Все трое друзей отчетливо видели, что Франция пребывает в состоянии растущей политической смуты. Длительная и дорогостоящая война с Испанией приносила одни разочарования, все громче звучали голоса, направленные против Мазарини. Аристократии надоели военные поражения. Парламентарии были недовольны ограничением своих полномочий. Эти богатые и просвещенные законники сами и сформировали институт, стремясь вершить политику, от участия в которой их раньше всячески отстранял Ришелье. И вот теперь появился повод высказать свое недовольство. В мае 1648 года должна была произойти очередная ревизия своего рода дани, которую парламентарии платили короне за депутатские мандаты. Собравшись в Париже, они принялись строить далеко идущие планы, направленные на уменьшение налогов и ограничение королевской власти. Угроза, нависшая над французской монархией, была вполне очевидной, а недовольство, явно ощутимое в народе, только усиливало ее. Гуляя по парижским улицам, Карл и братья Виллье прислушивались к глухому ропоту, видели, как гавроши, вооруженные рогатками, на бегу швыряют камни в ров перед городской стеной. Через какие-то несколько месяцев эти рогатки обернутся Фрондой, которая на долгие четырнадцать лет ввергнет Францию в разорительную гражданскую войну.
При всем том для Карла это было время бездеятельности. О своих возможных занятиях в Дании он говорил неопределенно, его больше привлекала перспектива участия в военных операциях во Фландрии на стороне французов.

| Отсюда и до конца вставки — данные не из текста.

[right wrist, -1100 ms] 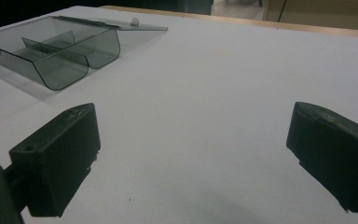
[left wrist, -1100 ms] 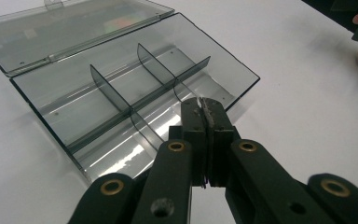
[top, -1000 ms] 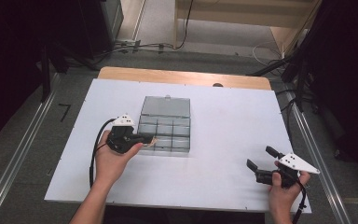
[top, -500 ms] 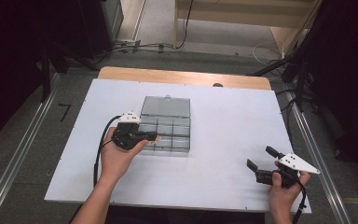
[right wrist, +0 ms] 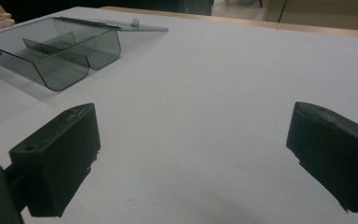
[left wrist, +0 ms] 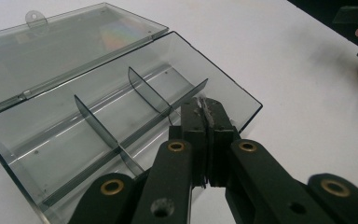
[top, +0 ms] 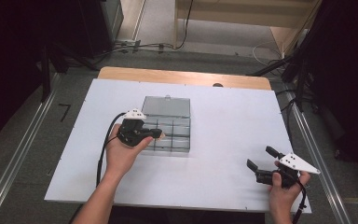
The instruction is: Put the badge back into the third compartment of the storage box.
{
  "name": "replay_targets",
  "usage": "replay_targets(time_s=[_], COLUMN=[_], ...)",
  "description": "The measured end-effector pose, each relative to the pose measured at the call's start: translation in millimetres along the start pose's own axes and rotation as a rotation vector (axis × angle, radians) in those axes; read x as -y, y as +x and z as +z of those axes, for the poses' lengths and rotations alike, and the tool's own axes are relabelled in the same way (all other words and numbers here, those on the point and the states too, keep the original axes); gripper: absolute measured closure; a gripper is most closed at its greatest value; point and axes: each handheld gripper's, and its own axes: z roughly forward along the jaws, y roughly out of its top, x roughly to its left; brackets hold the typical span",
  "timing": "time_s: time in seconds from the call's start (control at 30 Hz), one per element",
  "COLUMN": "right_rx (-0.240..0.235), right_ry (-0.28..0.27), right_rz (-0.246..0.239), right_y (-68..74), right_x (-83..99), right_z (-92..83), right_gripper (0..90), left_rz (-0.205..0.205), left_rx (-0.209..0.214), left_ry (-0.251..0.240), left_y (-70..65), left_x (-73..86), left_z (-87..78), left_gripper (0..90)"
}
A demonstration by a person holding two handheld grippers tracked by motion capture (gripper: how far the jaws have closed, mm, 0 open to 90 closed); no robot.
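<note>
The clear box [top: 167,123] lies lid-back, long axis toward the far edge. Left gripper [left wrist: 204,115] clenched over its rim; right gripper [top: 258,157] released on open table [top: 233,116].

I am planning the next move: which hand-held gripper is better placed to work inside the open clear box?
Left. The left hand-held gripper is at the box, jaws shut over its compartments. The right hand-held gripper is open, well away.

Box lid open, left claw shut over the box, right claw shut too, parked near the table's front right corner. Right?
Not quite: the right claw is open. The right gripper view shows its jaws wide apart over bare table. The rest holds: box lid open, left claw shut over the box.
</note>
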Motion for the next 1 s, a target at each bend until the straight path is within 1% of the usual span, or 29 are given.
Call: replay_targets(time_s=[0.23, 0.63, 1.0], right_rx=[-0.001, 0.0, -0.002], right_ry=[-0.001, -0.001, -0.002], right_rz=[0.0, 0.0, 0.001], right_y=[-0.1, -0.1, -0.3], right_x=[0.0, 0.1, 0.2], right_z=[0.0, 0.0, -0.1], right_gripper=[1.2, 1.2, 1.2], left_rz=[0.002, -0.009, -0.004], left_rx=[-0.002, 0.0, 0.001], left_ry=[-0.001, -0.004, 0.005], left_y=[0.8, 3.0, 2.6], left_x=[-3.1, -4.5, -10.1], left_z=[4.7, 14.2, 24.6], left_gripper=[90.0, 90.0, 90.0])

Но от этой идеи пришлось сразу отказаться — слишком опасно. Среди изгнанников тогда много и упорно говорили, будто Карл тайно женился. Этот слух достиг ушей Хай-Да и других членов Совета еще до отплытия с острова Джерси, и «они прямо заявили принцу, что такой шаг будет иметь фатальные последствия». Джермин заверил обеспокоенного канцлера, что эти слухи ни на чем не основаны, Добавив, что, если бы у Карла и возник такой замысел, он первый бы ему воспротивился со всей решительностью. Но Хайда эти заверения не успокоили. В своем джерсийском укрытии он уже привык относиться к королеве и ее окружению с большой подозрительностью. «У них семь пятниц на неделе, — писал он, — только называют они свою ветреность искренностью».
И действительно, интриги имели место. Сам принц вынужден был щелкнуть каблуками, когда мать показала ему, что ни за что не выпустит из рук вожжи. Исполненная решимости любой ценой спасти монархию, она в конце концов убедила Мазарини послать представителя в Ньюкасл, к шотландцам-пресвитерианам, в чьих руках находился ее супруг. Королю она рекомендовала последовать собственному изначальному плану и согласиться с официальным учреждением пресвитерианской церкви в Англии. Таким образом король привлек бы на свою сторону шотландскую армию и окончательно вбил бы клин между и без того враждующими религиозными сектами, противостоящими ему. Король Карл I решительно отказался. Ни при каких обстоятельствах он не хотел жертвовать ни своими королевскими прерогативами, ни англиканской церковью. Для него это был вопрос не политической целесообразности, а спасения души.
Маленький двор в Сен-Жермене такая непримиримая позиция привела в ярость. Больше всех негодовала Генриетта Мария. Разве она не дочь Генриха IV, прославившегося своей фразой «Париж стоит мессы»? Разве нельзя пойти на компромисс с этой деревенщиной, с этими еретиками, а затем, добившись цели, просто отказаться от своего слова? Но король оставался непреклонен, и терпение шотландцев, которые как только не обхаживали своего пленника, чуть ли не на коленях умоляя его перейти в другую веру, в конце концов иссякло. Убедившись, что ничего не добьются, они передали короля парламентариям и вернулись восвояси.
Но и парламентарии находились в очень нелегком положении. Дело было не только в религиозных распрях; гражданская война оказалась слишком разорительной, парламент был просто больше не в состоянии платить солдатам им же сформированной армии. Недовольные, привлекая на свою сторону военных, принялись строить радикальные планы превращения Англии в Новый Иерусалим. Англия должна стать демократической республикой — считали они. Возглавить страну и «разделить земли, принадлежащие знати и богачам», должны «видимые святые», как называли последователей одной секты. В то же время сельское дворянство роялистского толка столкнулось с неразрешимой трудностью — признать власть то ли религиозных фанатиков, то ли парламентской олигархии, то ли военной деспотии. Пытаясь спасти свою осажденную со всех сторон крепость, эти люди лихорадочно искали союзников, и в конце концов им действительно удалось достичь согласия между роялистами, английскими пресвитерианами и шотландцами из тех, кто симпатизировал и тем и другим.